Ladies prepared & served evening meal: Mince & veggies with rice, cheese & coleslaw. Ice-cream (12L) & fruit salad. Yummy!
Day #4: Tuesday 01 July 2014
Work party drove away in/on truck 7:30am to St Joseph’s to load equipment and take to Church College, Pasega (pronounced, “Pasenga”). 2 x buses took the remainder of us to Church College and we set up for performance. Ladies stayed back to source & organise lunch; Gary Dunlop drove the van for them. We arrived at school and received a formal welcome by the Principal. We set-up for the concert with school watching us sitting in place. It forced a very fast set-up of 30 minutes, normally an hour.
School concert #2 of 5 Pesega (Church College, LDS Morman School) 9am. We performed in the new school gymnasium. All walls were ‘open’ with only pillars between floor and roof. We used the Church College PA with three wireless microphones on raised stands, stage front. The school was well resourced, maintained and modern. End concert at 10:30am. The school responded by performing straight back at us. Then there was a lively meet & greet exchange in school hall … we were mobbed by local students.
Eventually, we set down equipment & loaded the truck. On our return to Pasefika Inn, we unloaded the truck with equipment stored in accommodation community TV room. The second bus for the pick up of remaining participants was delayed, and some students and adults were left in the sun for nearly an hour. Lunch was chicken & coleslaw sandwiches made by the ladies.
The afternoon activity was a visit to Robert Louis Stevenson Museum, a short ride away in the surrounding hillside. The museum tour lasted about an hour and Ms Wolff negotiated the group cost. There were only a couple of original items in the house, although a lot of lovely antique furniture. There was a free walk that could be done to the grave of RLS. It was a short walk but up a steep hill. We went through the house in two large groups. The tour guide sings a beautiful song to end tour. It was a very emotional climax to our visit.
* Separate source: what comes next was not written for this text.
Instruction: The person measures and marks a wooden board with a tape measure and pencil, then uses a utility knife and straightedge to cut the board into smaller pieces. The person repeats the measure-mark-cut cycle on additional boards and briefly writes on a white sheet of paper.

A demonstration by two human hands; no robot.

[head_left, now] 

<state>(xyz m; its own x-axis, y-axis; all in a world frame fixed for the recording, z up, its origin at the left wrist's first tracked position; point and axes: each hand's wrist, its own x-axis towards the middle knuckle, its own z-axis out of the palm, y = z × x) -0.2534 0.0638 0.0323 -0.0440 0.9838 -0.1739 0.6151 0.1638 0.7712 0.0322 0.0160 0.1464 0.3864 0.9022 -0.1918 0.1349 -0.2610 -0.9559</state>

Back on the buses to ‘home’. Some students got off their bus in the middle of Apia to walk home via shops. Glen & Ellie Parr bought 2 x microphone stands for performances. Most stayed close to Pasefika Inn, preferring to use shops next door & accommodation swimming pool.
Some students were displaying signs of mild heat stroke with headaches and other signs of dehydration. Students hydrated & rested in air conditioned rooms. Adults were present throughout this period.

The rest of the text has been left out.